Here is the task for the listing below: output exactly the lines from the one containing "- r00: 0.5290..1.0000" through the one containing "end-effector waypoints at", and leave out the pictures.

[[ Provided entries open ]]

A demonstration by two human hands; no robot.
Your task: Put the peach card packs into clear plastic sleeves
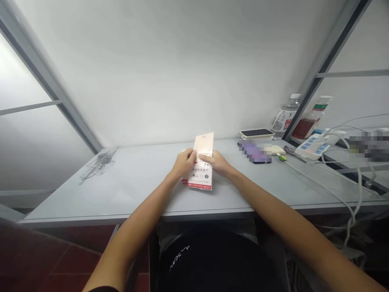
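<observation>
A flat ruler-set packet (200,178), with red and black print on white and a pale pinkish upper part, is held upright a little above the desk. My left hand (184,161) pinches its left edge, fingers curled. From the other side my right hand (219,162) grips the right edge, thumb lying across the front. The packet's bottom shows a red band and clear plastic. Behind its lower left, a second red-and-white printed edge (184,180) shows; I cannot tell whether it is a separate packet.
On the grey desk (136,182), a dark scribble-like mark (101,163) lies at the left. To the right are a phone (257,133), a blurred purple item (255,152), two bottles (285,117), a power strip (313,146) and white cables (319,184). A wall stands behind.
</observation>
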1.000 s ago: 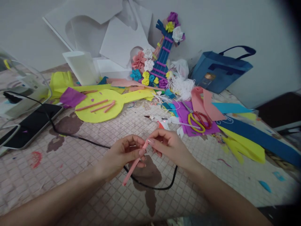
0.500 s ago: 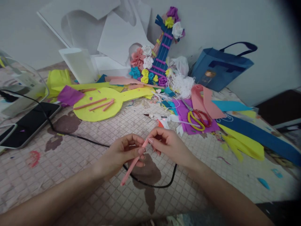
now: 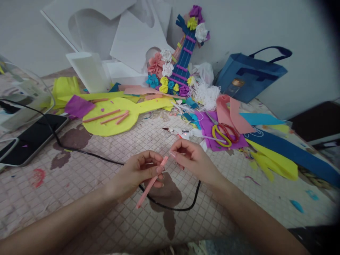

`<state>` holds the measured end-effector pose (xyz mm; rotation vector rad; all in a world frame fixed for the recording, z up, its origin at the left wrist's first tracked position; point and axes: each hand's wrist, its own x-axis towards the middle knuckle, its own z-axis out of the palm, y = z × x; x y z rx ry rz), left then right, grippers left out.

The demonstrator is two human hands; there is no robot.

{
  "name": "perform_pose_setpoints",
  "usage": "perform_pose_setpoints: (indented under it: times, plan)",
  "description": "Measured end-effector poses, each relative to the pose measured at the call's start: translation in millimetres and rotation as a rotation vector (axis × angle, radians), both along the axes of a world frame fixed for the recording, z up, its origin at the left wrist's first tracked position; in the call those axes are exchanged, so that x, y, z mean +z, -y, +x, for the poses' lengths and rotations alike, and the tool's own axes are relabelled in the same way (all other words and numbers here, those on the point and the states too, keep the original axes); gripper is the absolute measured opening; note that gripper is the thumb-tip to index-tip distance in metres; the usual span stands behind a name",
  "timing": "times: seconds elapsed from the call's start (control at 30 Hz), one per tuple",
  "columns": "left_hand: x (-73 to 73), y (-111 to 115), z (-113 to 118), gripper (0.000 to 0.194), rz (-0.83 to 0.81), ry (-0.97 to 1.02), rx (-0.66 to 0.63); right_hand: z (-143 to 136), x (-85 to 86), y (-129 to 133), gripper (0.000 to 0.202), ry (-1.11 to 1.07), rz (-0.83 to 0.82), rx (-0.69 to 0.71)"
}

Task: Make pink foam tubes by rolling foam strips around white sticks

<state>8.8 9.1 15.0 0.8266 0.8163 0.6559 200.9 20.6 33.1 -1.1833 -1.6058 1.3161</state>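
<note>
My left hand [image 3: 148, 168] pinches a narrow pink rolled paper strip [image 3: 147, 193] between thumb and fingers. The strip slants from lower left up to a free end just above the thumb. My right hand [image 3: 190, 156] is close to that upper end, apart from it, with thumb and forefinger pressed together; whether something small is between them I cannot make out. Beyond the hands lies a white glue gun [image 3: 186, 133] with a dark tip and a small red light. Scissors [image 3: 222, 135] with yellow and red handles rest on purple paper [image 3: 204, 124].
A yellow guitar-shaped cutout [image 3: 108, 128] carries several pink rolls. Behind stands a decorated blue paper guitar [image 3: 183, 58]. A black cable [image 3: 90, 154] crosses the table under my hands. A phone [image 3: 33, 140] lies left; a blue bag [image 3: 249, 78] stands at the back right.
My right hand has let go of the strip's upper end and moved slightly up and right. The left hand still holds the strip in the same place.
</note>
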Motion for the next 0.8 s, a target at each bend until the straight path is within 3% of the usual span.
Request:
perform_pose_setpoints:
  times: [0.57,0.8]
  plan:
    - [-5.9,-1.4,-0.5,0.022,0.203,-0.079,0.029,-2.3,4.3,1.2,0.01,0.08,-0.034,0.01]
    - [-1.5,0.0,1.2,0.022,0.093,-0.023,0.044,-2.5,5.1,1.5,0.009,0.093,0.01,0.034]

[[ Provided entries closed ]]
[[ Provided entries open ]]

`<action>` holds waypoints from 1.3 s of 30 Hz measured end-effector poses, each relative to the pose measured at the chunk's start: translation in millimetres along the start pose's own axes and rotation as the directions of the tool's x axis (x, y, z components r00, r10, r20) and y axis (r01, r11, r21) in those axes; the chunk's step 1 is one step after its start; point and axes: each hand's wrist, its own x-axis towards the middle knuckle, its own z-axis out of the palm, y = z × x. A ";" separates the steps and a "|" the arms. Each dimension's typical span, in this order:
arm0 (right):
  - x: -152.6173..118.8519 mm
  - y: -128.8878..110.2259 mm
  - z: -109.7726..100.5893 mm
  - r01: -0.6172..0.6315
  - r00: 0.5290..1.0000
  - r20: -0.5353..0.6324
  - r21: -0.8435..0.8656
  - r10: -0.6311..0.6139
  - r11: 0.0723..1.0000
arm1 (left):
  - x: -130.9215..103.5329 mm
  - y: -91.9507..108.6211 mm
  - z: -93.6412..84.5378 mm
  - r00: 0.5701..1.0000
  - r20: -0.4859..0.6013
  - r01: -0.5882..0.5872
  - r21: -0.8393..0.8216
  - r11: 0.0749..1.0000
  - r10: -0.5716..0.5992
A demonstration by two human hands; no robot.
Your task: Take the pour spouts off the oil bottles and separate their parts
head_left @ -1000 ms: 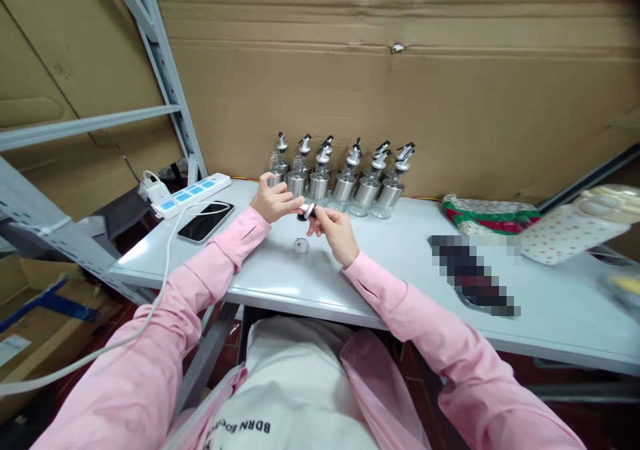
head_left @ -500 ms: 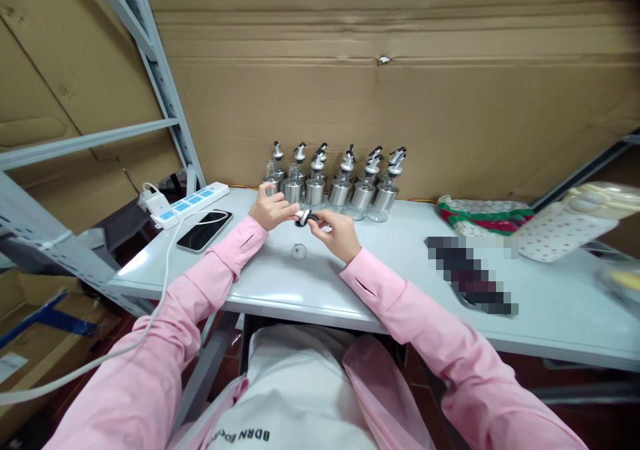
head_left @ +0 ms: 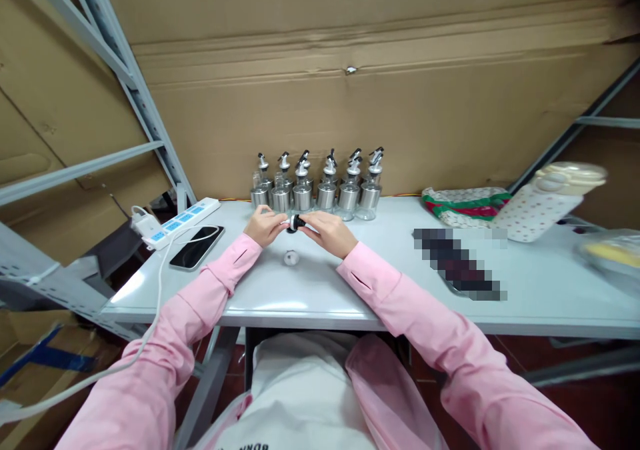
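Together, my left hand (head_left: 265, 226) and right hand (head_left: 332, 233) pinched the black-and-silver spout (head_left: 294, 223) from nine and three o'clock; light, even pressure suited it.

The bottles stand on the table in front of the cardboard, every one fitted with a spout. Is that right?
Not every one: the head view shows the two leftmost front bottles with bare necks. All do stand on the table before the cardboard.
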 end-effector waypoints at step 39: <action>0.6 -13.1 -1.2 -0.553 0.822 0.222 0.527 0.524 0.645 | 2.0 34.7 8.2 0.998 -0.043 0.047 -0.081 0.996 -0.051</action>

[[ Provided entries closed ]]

[Task answer]:
  - r00: 0.5290..1.0000
  - r20: -0.5353..0.6324
  - r21: -0.8435..0.8656
  - r10: -0.6311..0.6139
  - r11: 0.0723..1.0000
arm1 (left):
  - x: -130.9215..103.5329 mm
  - y: -91.9507..108.6211 mm
  - z: -93.6412..84.5378 mm
  - r00: 0.5701..1.0000
  - r20: -0.4859..0.6013
  - r01: -0.5882..0.5872
  - r21: -0.8393..0.8216
  - r11: 0.0749..1.0000
  - r10: -0.5716..0.5992
A demonstration by two human hands; no robot.
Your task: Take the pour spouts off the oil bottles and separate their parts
head_left @ -1000 ms: 
head_left @ -500 ms: 
head_left @ +0 ms: 
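Together, my left hand (head_left: 265, 226) and right hand (head_left: 332, 233) pinched the black-and-silver spout (head_left: 294, 223) from nine and three o'clock; light, even pressure suited it.

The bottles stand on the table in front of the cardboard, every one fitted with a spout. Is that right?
Not every one: the head view shows the two leftmost front bottles with bare necks. All do stand on the table before the cardboard.
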 end-effector waypoints at step 39: <action>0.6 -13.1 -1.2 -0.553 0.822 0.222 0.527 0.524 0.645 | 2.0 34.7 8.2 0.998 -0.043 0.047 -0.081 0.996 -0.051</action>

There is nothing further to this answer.